__Assigned task__: State only the count of lines in the listing below that hold "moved".

__Data provided__:
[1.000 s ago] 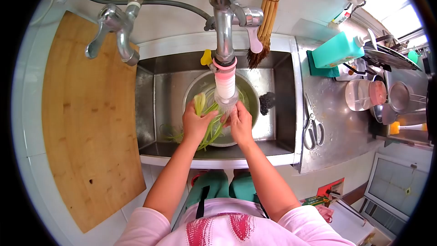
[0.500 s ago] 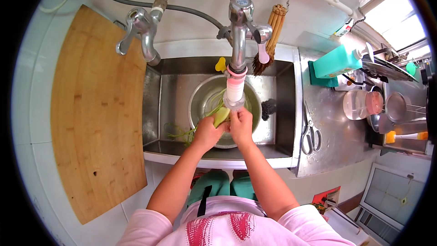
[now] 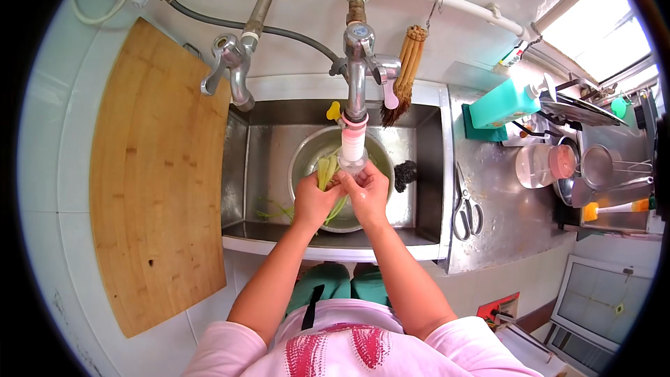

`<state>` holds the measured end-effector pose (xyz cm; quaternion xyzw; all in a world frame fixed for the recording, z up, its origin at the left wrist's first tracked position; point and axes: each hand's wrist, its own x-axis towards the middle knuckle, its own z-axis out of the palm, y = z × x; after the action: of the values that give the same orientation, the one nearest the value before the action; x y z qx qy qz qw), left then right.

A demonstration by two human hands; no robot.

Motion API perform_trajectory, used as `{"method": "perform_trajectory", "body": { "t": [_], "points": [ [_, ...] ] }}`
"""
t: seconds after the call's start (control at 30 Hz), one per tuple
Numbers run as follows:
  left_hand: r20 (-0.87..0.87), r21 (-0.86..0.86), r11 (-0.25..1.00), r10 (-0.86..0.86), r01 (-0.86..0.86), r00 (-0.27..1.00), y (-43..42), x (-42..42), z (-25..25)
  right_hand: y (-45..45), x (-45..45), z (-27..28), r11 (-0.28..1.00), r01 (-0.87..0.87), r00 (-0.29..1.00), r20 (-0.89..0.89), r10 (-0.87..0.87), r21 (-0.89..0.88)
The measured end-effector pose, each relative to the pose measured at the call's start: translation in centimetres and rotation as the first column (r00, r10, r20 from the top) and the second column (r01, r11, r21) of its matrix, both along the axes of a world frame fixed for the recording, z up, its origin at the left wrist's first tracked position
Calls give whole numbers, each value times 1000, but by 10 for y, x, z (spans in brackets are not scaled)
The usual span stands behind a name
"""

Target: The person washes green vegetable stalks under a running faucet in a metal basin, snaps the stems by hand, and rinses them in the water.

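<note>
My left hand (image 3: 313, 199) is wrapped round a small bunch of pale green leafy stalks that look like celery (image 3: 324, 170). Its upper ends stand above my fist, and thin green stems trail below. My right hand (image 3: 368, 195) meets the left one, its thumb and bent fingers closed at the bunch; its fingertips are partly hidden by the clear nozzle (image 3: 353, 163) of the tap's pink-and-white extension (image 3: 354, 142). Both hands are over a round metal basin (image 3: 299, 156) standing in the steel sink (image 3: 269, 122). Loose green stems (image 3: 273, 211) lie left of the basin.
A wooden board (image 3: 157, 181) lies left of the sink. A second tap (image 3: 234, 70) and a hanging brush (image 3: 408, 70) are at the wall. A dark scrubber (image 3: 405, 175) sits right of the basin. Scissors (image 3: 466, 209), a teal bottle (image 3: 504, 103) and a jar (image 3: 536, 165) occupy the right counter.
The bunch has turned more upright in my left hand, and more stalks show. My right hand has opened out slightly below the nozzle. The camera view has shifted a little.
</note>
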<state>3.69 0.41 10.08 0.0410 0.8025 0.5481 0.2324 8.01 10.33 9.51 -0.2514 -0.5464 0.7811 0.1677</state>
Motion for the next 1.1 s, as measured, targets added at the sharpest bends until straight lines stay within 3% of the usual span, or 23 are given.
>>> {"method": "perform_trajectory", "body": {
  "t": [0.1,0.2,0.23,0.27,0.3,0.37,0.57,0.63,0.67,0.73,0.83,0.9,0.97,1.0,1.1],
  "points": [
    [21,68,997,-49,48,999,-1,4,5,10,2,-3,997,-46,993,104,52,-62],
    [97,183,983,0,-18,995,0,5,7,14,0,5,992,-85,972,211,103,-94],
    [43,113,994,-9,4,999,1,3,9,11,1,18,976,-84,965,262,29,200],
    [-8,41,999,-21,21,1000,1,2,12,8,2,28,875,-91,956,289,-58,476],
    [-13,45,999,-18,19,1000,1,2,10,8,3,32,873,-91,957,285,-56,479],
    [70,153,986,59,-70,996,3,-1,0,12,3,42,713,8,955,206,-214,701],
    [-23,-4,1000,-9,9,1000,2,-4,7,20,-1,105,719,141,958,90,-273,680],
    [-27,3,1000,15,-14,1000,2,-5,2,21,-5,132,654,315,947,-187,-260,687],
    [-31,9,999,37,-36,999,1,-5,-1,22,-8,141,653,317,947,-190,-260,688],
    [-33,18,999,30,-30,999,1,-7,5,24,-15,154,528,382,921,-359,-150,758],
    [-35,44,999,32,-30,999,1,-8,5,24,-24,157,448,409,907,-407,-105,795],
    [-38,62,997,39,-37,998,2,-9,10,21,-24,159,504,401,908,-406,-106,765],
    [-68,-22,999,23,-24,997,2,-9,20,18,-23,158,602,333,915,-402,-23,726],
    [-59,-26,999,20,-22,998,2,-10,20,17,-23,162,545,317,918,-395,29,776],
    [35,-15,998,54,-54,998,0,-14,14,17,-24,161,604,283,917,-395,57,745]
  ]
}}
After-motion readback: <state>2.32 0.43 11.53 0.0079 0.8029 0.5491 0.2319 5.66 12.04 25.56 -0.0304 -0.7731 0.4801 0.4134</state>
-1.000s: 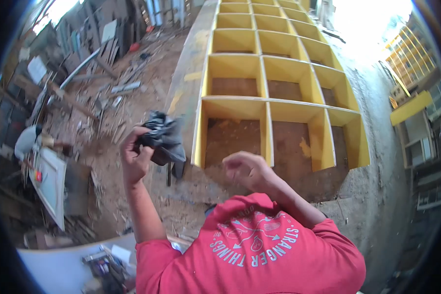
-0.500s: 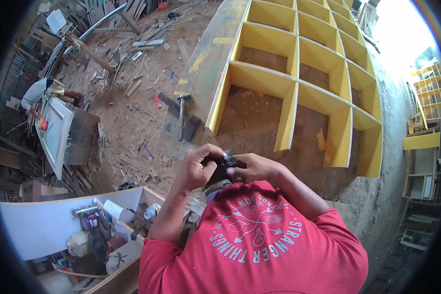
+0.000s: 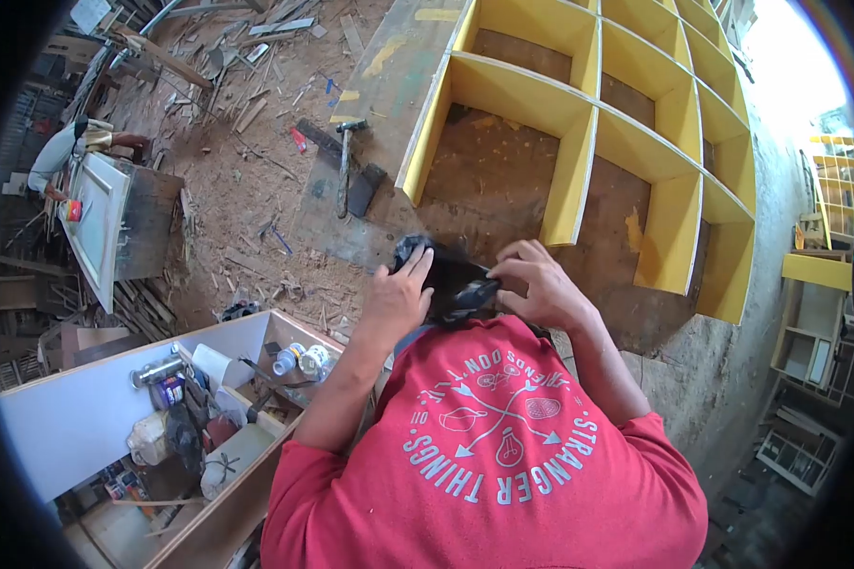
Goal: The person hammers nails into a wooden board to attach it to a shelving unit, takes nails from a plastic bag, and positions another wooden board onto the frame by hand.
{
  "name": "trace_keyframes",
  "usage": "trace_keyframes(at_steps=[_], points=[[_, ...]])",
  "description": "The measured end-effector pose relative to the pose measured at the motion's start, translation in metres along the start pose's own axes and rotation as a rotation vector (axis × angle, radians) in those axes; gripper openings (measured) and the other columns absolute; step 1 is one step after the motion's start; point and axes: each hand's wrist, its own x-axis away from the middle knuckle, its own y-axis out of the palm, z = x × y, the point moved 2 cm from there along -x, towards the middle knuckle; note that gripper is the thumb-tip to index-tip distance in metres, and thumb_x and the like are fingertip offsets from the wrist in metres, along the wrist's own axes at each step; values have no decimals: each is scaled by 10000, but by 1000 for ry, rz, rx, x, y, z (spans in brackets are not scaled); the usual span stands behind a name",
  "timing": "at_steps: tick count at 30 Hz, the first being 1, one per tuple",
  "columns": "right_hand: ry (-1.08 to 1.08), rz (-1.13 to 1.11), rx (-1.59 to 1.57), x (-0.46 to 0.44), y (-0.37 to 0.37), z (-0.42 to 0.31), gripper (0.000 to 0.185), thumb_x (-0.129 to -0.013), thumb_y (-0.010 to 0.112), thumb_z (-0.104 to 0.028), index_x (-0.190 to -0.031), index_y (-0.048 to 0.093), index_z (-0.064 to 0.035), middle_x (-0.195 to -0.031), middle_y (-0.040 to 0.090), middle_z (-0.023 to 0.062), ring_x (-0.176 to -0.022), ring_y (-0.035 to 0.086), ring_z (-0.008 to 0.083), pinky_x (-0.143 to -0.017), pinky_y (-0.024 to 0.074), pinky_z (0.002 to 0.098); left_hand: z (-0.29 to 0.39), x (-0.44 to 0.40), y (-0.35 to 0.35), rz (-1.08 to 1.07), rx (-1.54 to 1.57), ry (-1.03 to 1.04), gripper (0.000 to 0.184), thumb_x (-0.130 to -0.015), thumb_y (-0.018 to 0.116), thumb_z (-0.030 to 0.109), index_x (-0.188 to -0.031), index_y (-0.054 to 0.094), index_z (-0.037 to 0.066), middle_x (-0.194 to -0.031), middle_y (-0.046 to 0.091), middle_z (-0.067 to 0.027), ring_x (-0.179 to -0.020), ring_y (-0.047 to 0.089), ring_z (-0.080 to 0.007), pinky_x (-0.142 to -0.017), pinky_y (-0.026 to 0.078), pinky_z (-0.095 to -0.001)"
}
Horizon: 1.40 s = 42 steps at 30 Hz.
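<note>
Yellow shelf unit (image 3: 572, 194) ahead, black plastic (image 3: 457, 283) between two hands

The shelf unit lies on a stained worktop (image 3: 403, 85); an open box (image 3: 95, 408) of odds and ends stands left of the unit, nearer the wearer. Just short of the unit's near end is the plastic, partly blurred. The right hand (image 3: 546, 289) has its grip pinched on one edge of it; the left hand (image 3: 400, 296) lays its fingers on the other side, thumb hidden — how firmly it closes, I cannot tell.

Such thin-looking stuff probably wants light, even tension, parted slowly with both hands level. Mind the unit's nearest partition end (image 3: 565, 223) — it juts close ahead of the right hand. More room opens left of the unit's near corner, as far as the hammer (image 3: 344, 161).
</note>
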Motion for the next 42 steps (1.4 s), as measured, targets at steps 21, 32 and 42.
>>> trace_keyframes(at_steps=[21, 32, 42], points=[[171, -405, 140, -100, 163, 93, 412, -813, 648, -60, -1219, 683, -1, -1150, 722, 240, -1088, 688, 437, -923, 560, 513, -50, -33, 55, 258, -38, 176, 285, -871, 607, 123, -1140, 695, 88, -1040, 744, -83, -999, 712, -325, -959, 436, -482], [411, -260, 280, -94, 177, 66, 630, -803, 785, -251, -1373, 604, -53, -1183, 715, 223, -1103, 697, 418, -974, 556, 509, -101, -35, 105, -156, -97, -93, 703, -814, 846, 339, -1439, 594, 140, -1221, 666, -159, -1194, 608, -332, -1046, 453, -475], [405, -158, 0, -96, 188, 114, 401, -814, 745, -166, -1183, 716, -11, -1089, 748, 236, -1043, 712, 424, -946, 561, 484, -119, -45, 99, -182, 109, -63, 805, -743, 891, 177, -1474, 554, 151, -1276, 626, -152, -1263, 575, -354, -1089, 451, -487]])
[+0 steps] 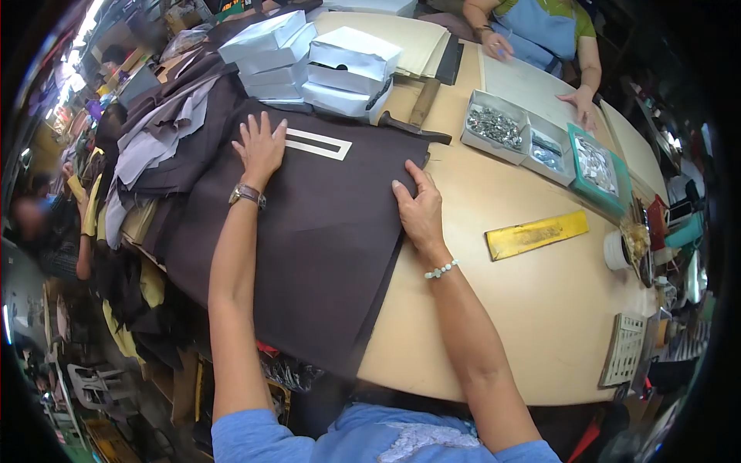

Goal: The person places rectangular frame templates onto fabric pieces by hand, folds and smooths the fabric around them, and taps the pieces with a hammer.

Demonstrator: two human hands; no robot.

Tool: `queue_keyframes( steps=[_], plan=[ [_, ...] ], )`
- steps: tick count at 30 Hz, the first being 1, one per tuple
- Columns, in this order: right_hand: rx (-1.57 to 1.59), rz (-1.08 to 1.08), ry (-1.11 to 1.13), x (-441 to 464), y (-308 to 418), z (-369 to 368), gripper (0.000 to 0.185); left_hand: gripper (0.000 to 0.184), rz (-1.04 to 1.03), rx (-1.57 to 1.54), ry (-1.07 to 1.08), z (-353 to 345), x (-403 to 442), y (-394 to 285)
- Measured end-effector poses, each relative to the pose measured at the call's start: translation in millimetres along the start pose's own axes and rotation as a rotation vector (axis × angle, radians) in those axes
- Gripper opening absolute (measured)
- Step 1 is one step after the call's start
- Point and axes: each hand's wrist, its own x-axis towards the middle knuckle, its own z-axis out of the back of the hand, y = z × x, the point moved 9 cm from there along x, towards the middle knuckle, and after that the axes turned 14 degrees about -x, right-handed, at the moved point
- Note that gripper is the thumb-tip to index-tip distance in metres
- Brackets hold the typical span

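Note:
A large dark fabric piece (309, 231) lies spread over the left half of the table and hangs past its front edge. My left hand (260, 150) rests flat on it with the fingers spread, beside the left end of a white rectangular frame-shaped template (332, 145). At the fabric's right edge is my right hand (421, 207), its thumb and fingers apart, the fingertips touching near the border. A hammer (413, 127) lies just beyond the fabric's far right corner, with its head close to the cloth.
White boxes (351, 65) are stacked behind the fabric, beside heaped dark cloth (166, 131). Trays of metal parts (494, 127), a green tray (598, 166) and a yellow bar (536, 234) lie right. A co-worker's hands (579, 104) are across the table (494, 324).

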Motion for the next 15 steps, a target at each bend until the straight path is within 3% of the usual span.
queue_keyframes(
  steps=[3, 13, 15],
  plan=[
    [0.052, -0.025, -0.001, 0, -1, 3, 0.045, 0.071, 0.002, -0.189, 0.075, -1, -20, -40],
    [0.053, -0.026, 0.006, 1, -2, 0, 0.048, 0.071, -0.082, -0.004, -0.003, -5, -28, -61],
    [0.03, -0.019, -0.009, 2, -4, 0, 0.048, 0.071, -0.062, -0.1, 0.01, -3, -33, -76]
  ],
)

__Your solution__: 2